Why to Become a Drug Abuse Counselor (Especially If You’re in Recovery)
Here at The Academy for Addiction Professionals, one of the most common questions we receive is from addicted individuals, now well into their recovery, asking how they can give back to the community that helped them so much. It stands to reason that those who made it through quite possibly the hardest part of their lives, would want to pass on that hope to others. Further, many recovering addicts worked with success stories throughout their stay in treatment. In other words, many of the employees in treatment centers around the country are in recovery themselves.
So why consider becoming a substance abuse counselor in recovery?
Many of us begin our addiction at a very young age – before even considering getting a job. It’s not uncommon to hear about pre-teens dabbling in drugs and alcohol and becoming full-blown addicts by high school. Depending on how long this addiction has lasted, many recovering addicts have missed out on educational and work experience that would allow them to pursue a high-level career path. Fortunately, the addiction treatment industry looks at recovering addicts as a wealth of potential, excited to begin their careers anew and motivated in a way that few can be unless they have been in the throes of addiction.
A Growing Career Path
Regardless of an aspiring counselor’s education or experience level, there is a job to fit every person. Many of us begin as behavioral health techs or recovery support specialists, which require less experience and lower education levels. From there, our experience and motivation may lead us to seeking counselor certifications. Once a counselor, experience and track record become more important. The demand for qualified and talented addiction counselors is on the rise due to the unfortunate epidemic of drug use that we are currently experiencing. The result is that facilities in every state are looking for qualified candidates.

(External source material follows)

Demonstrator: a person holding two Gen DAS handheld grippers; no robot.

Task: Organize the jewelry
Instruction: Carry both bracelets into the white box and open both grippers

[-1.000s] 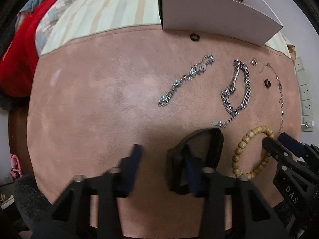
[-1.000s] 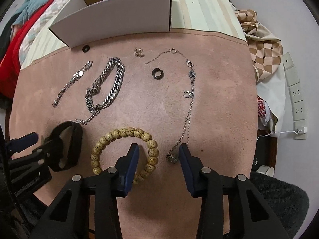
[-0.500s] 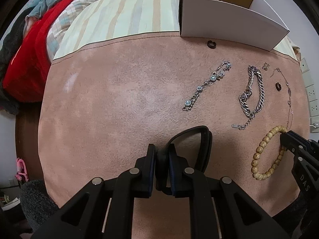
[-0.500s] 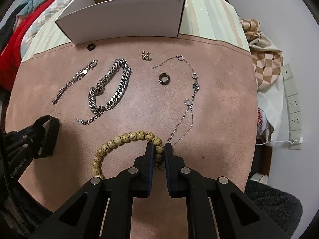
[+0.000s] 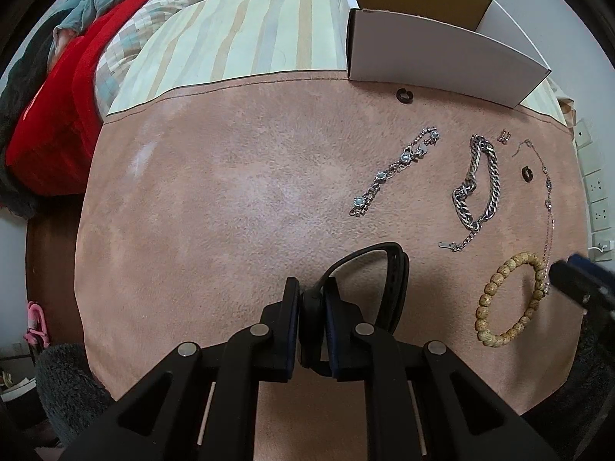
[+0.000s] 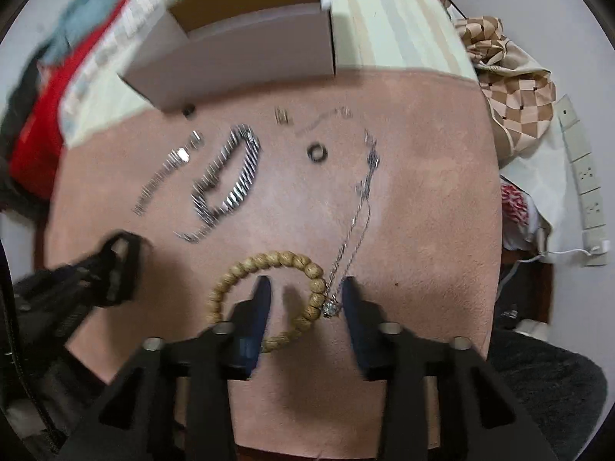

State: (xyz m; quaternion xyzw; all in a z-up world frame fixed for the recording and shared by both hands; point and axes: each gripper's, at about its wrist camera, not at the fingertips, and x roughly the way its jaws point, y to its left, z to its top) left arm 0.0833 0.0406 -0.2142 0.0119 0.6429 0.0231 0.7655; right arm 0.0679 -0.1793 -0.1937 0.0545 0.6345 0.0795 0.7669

Reinforcing Your Own Recovery
One of the themes that we discuss in-depth is the concept of counselor self-care. This means that not only should a counselor be caring for their clients, but also themselves. Part of this self-care includes reinforcing your own recovery, if indeed you are a recovering addict. Imparting your knowledge and experience, when appropriate, on others who are fighting addiction is a very gratifying feeling and a sure-fire way to remind yourself of how far you’ve come. While there are certainly stresses involved in the job, you’re constantly reminded of where you’ve been and what the consequences of relapse are. It can be great motivation to stay clean.
Your Own Reasons
Of course, we all have our own reasons to choose a career path or make a change in our lives. Most importantly we must look inside and find what’s right for us – not because we are told that’s what we should do, but it’s truly what we believe we should do.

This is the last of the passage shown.